Coding Guidelines, E/M Coding

Quick Guide: Elements of HPI For E/M Coding

Okay, I’m the first to admit that I don’t like coding E/M. When I was first starting out and looking for coding jobs, I would do my best to avoid applying for anything that had any E/M mentioned in the job description. I ultimately lucked out, and got into radiology coding, which I love. Then later when I moved on…guess what my first assignment was–doing an E/M audit! I was lucky (again) that I had wonderful coworkers to help me along the way. But I do distinctively remember crying over it one day while working on it. It just wasn’t my thing. But over time, that has changed (a little bit) and now I  can do an E/M audit with less problems (and less crying). But it still is confusing and every time I work on anything E/M, I have to review everything to refresh my memory.

One part that I think can be a little confusing is going over the HPI and counting up the elements. In theory, you would think this would be the easy part. Maybe it is for some people, but not for me. So I review this and it helps, so I thought I’d share it here. This comes directly from the CMS website:

History of Present Illness (HPI) HPI is a chronological description of the development of the patients’ present illness from the first sign and/or symptom or from the previous encounter to the present.
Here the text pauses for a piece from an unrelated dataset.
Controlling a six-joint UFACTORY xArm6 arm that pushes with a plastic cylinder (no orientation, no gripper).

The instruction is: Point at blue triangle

HPI elements are:

 

  • Location (example: left leg)

 

  • Quality (example: aching, burning, radiating pain)

 

  • Severity (example: 10 on a scale of 1 to 10)

 

  • Duration (example: started 3 days ago)

 

  • Timing (example: constant or comes and goes)

 

  • Context (example: lifted large object at work)

 

  • Modifying factors (example: better when heat is applied)

 

  • Associated signs and symptoms (example: numbness in toes)

 

SOURCE: https://www.cms.gov/Outreach-and-Education/Medicare-Learning-Network-MLN/MLNProducts/Downloads/eval-mgmt-serv-guide-ICN006764.pdf 

So, that’s it! Does this list at least help a little bit? I could attempt to go on and on about E/M and try to explain it in more detail, but I don’t want to confuse anyone even more. I feel like E/M is something that can only be learned by coding practice cases or just learned over time. I will share the audit sheet I use though. It is from Novitas and you can find it here. Please note though–this is the 1995 guidelines.

If you’re looking for the 1997 guidelines/specialty exam score sheets, go here.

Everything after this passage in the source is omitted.